LOORENA AND MARSHMELLOWS

Tonight is M. and myself night alone. We have been alone for sometime now. But this night is different. Consciously different. Yes we have spent a long time together. Most of it alone. But this alone is a different alone night. Maybe because it is a sad alone. Every one of us for her own reason. I know about mine. Not sure about hers. I could wonder a zillion reasons on her behalf but I am sure I will never guess right. Moreover, she will never share. Been silent for sometime. Finally, I found a silent partner.

So, what we decided to do is to stay home. Eat Hefa's Clementine, product of Israel!. Coffee. Assortment of cookies and wafer. Veggie sambousak. Listen to Lorena. Watch the gloomy sky and the rainy day. The flights passing by every 15 minutes. The crazy little black and red bird who sings all day. Go in circles. From the tree to the cable antenna. Too hyper with his newly developed flying skill. Happy with his screaming that we all hear as literally screams. Annoying screams. It does not stop. Screams. Screams. Screams. Even when we went out to get the coffee and the goodies, it chased us in a foolish way. Running after us. Catching its breath between one tree and another. Silly bird.

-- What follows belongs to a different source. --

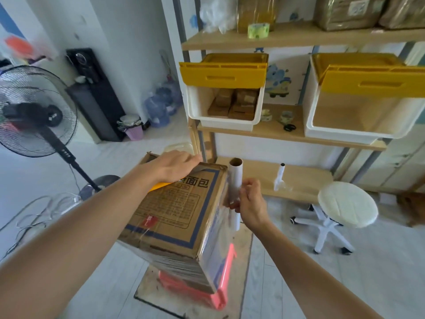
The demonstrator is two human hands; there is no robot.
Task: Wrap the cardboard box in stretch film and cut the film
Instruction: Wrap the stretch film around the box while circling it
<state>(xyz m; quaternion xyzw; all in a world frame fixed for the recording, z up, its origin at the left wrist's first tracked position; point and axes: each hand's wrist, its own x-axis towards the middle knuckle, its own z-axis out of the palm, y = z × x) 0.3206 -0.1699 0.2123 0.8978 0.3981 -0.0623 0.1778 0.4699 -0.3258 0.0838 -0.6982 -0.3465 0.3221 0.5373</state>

I feel responsible for developing M, musical taste. Or maybe I am using my commanding silence to impose my taste. Knowing that she will not really mind. Or maybe because I see her moving a bit with the music I assume she likes it. Well, again, she never complains. What I am suppose to make out of that.

So, why the sadness? It has been long time since it emerged. This sadness. Been captured. Immersed amongst many residuals and temptations. Errands. Ambitions. Empty moments. Active moments. Worries and fears. Did not have the chance to emerge. Just got pushed down. Forced inward. Maybe accepted to abide now. Confident that its time will come. Or maybe confident in me. That I will bring it up. And I did.

Main source of sadness is a realisation. Realisation that time passes. People change. Distance prevail. Coldness sweeps in and surrounds. Knit squeezed. Friends disseminate. Relations wear masks. Connexions rupture.

And we grow older.

Maybe the realisation is that I need to grow. Older? Not sure.